A construção de um território sobre a base de políticas públicas ineficientes, que desconsideram a escala intra-urbana seja sob o ponto de vista da gestão territorial, ou da perspectiva socioambiental, assim como a introdução de atores externos, com práticas econômicas discordantes da realidade local, menos de uma década após a oficialização do município, constituiu um espaço de exploração de recursos naturais e dinâmicas de extração de riquezas, sem, contudo, conversão dessas benéficies em proveito de condições urbanas mais adequadas à população.

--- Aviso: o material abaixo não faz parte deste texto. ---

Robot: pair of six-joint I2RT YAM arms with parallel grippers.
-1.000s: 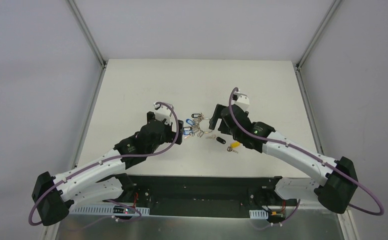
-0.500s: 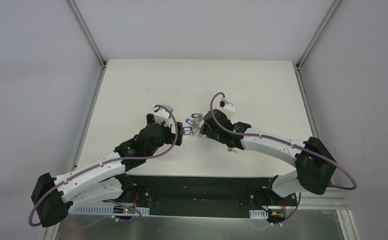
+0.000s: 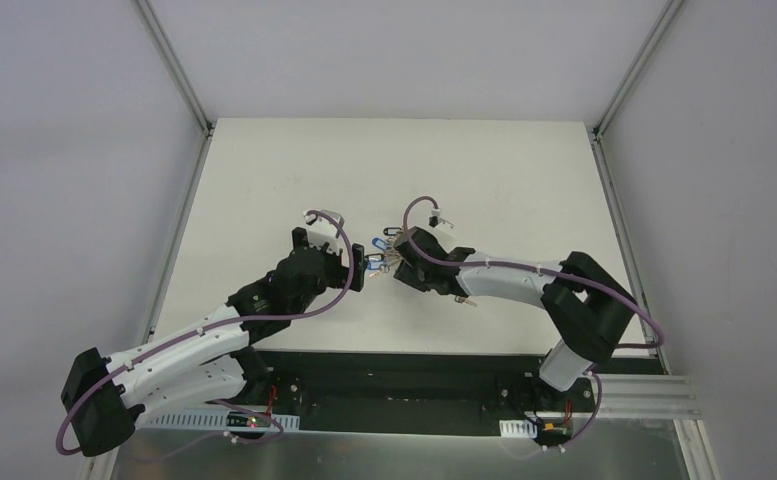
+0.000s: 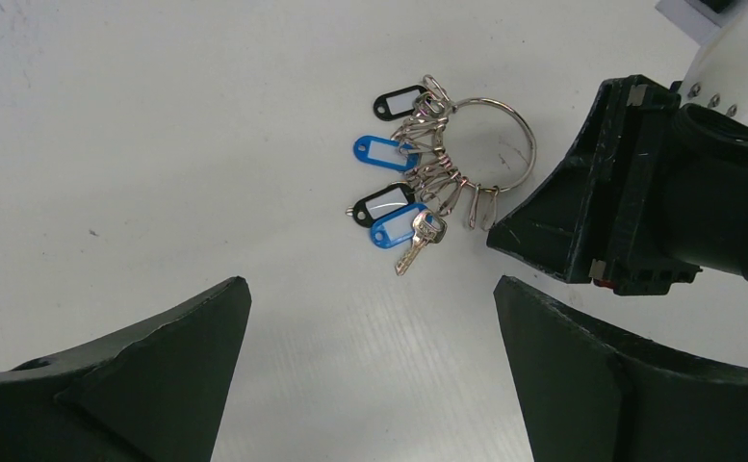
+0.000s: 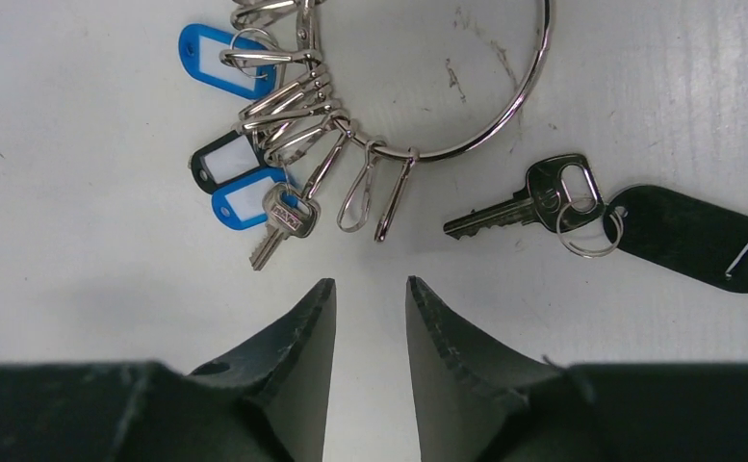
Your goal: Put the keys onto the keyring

O produto disso é a dependência crônica da municipalidade local em obras de compensação pelos impactos da mineradora Vale S/A, servindo aquela mais como intermédio para aplicações diretas dentro do espaço urbano do que provedora de bens e serviços públicos. E ora, se temos um espaço urbano que se configura dentro da lógica de expansão da acumulação do capital, é evidente que a provisão de bens comuns age de forma seletiva, resultando na coexistência de espaços públicos estruturados, como é o caso do bairro do Jardim das Palmeiras, com localidades onde a ausência do Estado se mostra na forma da péssima qualidade urbana.
Dessa forma, obsta concluir que o efetivo direito à cidade se faz ausente no contexto da construção e do desenvolvimento urbano existente no diagnóstico apresentado ao longo do presente artigo. Isso ocorre uma vez que o crescimento pautado em alimentar as necessidades econômicas da região por conta da exploração mineradora não acontece de forma ordenada.
Há uma clara especulação imobiliária localizada em uma determinada região da cidade - bairro Jardim das Palmeiras - que acaba por segregar o espaço urbano. E, se o direito à cidade nasce a partir do seu reconhecimento como organismo, como ensina Lefebvre, isso não ocorre em Canaã, pois esta não possui qualquer identidade própria a não ser a de abrigar os trabalhadores dos projetos desenvolvidos pela Vale S/A.
Outro ponto importante é a ausência paupável das diretrizes apresentadas nas legislações vigentes acerca das cidades e seus planejamentos. O planejamento urbano de Canaã é inteiramente integrado às necessidades da mineradora e não, necessariamente, ao contexto urbano e às necessidades de sua população, traduzindo-se em uma carência de infraestrutura e serviços públicos em grande parte da cidade.
Além disso, há, talvez, a justificativa da falta de investimentos em maquinário público nas regiões mais carentes por estas serem em sua maioria irregulares, mas a falta de qualquer plano para regularização da área também não é encontrado. Se visitado o site oficial do município, toda e qualquer informação acerta de planejamento, urbanização e afins é direcionado para uma página que aponta o contato do responsável, sem maiores esclarecimentos, demonstrando uma ausência de proatividade nas questões urbanas.
Direito à cidade, além de identidade, infraestrutura e serviços públicos, também é integração das quatro funções da cidade: moradia, trabalho, circulação e lazer. Integração essa não vista e nem reconhecida no município de Canaã, que parece viver apenas da função trabalho.